To celebrate the Centenary, the Museum of Modern Art of #ascona (Switzerland) presents, from March 25th to June 26th 2016, the exhibition #marcelduchamp. Dada and Neo-Dada, organized in collaboration with the Staatliches Museum Schwerin / Ludwigslust / Güstrow, which has loaned a selection of works from its prestigious collection.
The show presents a few very important and emblematic works by #marcelduchamp, an artist that had a big influence on the vanguards that developed between the two World Wars, becoming the “new Michelangelo of modern art”, pioneer and inspirer of most of the movements that have lived on until today: from Pop Art to Conceptual Art, from Fluxus to Net Art and Mail Art.
The exhibition is centered around the famous alteration of the Mona Lisa by Leonardo da Vinci, L.H.O.O.Q. (1919/1965), on which Duchamp drew a beard and a moustache – one of his funniest and more desecrating ready-mades – transforming her in a dadaist portrait. Next to it are displayed other important works, from Nude Descending a Staircase (1912/1937) to the The Box in a Valise (1941), from one of the first ready-mades like the Comb (1916/1964), to later ones like Couple of Laundress’s Aprons (1959).
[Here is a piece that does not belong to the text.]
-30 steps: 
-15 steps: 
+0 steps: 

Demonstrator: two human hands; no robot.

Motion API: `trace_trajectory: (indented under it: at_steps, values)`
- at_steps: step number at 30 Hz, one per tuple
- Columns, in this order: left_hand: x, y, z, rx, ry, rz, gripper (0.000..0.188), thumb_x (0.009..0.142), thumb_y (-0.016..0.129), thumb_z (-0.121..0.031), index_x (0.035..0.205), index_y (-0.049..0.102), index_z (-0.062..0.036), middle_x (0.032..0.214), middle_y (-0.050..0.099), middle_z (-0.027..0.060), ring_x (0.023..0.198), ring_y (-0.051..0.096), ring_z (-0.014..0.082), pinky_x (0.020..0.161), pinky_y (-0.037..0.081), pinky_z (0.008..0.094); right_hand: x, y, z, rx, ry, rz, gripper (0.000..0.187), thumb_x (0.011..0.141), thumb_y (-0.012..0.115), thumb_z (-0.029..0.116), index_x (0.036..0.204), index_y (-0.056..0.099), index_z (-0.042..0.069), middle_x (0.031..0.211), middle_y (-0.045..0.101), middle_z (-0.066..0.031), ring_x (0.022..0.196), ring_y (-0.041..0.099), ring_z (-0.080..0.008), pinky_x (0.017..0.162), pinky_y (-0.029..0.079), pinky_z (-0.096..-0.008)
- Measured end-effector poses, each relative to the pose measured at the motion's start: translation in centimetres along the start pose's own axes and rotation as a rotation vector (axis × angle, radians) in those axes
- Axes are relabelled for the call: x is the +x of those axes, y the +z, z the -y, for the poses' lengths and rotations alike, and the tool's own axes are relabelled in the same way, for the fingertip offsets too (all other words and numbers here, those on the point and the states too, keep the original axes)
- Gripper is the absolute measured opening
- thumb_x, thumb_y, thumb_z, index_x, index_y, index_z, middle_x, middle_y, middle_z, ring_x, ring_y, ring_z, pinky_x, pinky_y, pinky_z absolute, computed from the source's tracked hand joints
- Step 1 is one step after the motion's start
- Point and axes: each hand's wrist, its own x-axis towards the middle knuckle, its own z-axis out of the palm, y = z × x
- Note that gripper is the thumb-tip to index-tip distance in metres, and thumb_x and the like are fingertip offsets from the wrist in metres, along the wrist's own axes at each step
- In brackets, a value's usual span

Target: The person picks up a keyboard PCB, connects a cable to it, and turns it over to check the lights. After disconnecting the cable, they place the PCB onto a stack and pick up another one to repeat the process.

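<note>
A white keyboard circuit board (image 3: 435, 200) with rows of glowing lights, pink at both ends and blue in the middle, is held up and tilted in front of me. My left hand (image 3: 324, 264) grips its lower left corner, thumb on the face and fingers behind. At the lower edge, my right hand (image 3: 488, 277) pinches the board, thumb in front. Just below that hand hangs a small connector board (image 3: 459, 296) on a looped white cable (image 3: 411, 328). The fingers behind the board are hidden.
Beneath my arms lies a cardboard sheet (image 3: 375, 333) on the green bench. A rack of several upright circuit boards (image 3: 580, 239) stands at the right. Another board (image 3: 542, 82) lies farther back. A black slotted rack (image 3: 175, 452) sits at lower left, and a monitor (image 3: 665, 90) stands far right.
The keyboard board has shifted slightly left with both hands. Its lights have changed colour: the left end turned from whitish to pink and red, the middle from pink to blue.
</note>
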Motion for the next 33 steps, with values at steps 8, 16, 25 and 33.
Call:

The exhibition then continues with the works of the Fluxus artists, a neo-dadaist movement (or better yet, a flow, an open group of people that radicalizes directly or indirectly the premises of the historic Dadaists), starting in 1962 but already active at the end of the 1950s, also thanks to Duchamp’s mediation. The exhibition reunites 11 followers of the group, from its promoter George Maciunas, represented with his silk-screen print Stomac Anatomy Apron, to Nam June Paik, Ben Patterson, Dick Higgins, Philip Corner, Daniel Spoerri, Ben Vautier, and others.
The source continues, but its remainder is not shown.